• EXERCISE:
Would you filter the listing below so that only lines with the word "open" remain?

=-=-=-=-=

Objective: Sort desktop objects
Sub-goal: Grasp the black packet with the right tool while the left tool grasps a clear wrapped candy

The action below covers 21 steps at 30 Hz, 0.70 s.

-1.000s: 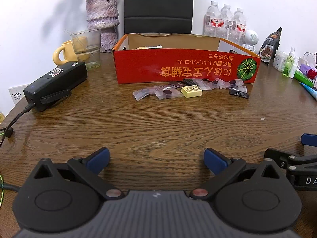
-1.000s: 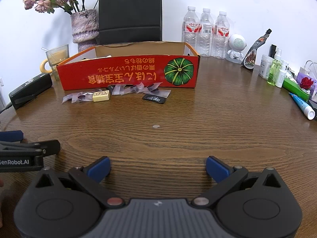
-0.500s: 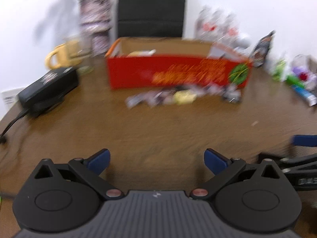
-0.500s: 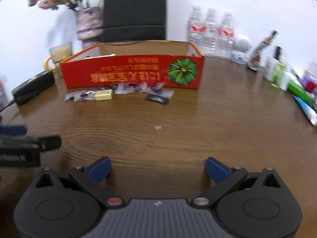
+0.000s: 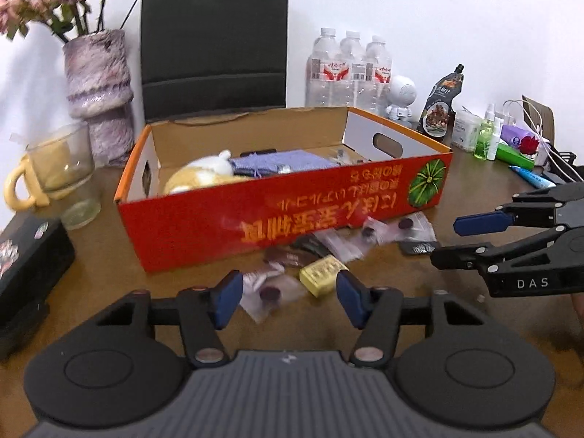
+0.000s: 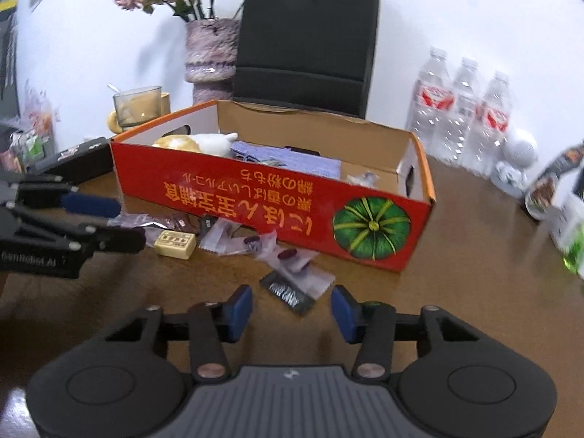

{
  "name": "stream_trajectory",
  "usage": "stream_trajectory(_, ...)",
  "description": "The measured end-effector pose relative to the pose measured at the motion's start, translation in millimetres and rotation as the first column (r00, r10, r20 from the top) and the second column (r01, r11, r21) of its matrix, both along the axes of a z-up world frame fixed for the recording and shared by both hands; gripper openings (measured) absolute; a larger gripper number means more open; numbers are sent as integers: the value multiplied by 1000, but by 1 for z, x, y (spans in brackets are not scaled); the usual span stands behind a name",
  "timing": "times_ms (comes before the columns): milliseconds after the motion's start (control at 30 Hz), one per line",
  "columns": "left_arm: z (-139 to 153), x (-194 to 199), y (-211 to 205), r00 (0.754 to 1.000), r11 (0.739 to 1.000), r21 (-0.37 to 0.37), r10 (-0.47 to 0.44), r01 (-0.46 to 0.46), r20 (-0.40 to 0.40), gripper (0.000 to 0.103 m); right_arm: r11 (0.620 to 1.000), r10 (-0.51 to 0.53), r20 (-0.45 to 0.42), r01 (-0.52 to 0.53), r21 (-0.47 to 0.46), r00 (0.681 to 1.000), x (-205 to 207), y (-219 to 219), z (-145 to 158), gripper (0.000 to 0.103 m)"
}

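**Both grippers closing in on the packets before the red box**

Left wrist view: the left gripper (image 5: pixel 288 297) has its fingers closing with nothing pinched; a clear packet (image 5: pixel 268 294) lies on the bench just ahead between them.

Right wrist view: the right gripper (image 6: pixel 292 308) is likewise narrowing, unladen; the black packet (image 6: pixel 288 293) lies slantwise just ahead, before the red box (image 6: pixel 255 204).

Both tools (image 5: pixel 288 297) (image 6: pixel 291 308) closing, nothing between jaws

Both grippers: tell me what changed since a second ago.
The left gripper and right gripper have advanced to the snack packets before the red box. Their jaws, wide before, are closing; nothing is gripped. Box, packets and bottles lie unchanged.
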<state>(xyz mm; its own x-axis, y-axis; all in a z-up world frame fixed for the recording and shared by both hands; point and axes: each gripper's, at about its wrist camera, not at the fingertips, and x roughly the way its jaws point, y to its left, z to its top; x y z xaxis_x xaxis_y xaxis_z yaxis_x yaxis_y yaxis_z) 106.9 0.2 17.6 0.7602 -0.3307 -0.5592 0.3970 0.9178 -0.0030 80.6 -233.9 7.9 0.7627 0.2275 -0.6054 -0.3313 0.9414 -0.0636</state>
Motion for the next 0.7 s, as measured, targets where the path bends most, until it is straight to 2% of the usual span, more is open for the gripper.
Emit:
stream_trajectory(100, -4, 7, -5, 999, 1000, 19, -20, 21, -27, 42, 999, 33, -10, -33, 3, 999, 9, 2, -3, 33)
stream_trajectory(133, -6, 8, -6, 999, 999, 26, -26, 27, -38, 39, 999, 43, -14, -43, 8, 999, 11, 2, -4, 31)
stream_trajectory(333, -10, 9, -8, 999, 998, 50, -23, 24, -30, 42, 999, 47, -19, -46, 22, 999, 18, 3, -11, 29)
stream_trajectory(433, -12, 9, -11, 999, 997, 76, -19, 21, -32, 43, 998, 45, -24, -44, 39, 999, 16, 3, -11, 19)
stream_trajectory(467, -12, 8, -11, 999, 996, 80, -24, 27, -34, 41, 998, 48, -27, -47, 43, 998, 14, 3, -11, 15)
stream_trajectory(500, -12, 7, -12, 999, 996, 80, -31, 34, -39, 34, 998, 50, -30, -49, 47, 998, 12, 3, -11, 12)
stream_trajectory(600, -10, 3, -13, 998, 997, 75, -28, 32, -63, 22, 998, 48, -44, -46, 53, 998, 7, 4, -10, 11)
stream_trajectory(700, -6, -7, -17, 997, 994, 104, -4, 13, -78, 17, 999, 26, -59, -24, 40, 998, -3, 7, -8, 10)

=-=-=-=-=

• OUTPUT FOR THIS TASK:
  "description": "The measured end-effector pose relative to the pose measured at the motion's start, translation in millimetres and rotation as the first column (r00, r10, r20 from the top) and the second column (r01, r11, r21) of its matrix, both along the axes of a z-up world frame fixed for the recording and shared by both hands; gripper openings (measured) absolute; a larger gripper number means more open; numbers are sent as integers: the value multiplied by 1000, but by 1 for z, x, y (spans in brackets are not scaled); the usual span stands behind a name",
Motion for the next 0.7 s, as measured, targets where the path bends most, until it is straight to 2% of the usual span, more is open for the gripper.

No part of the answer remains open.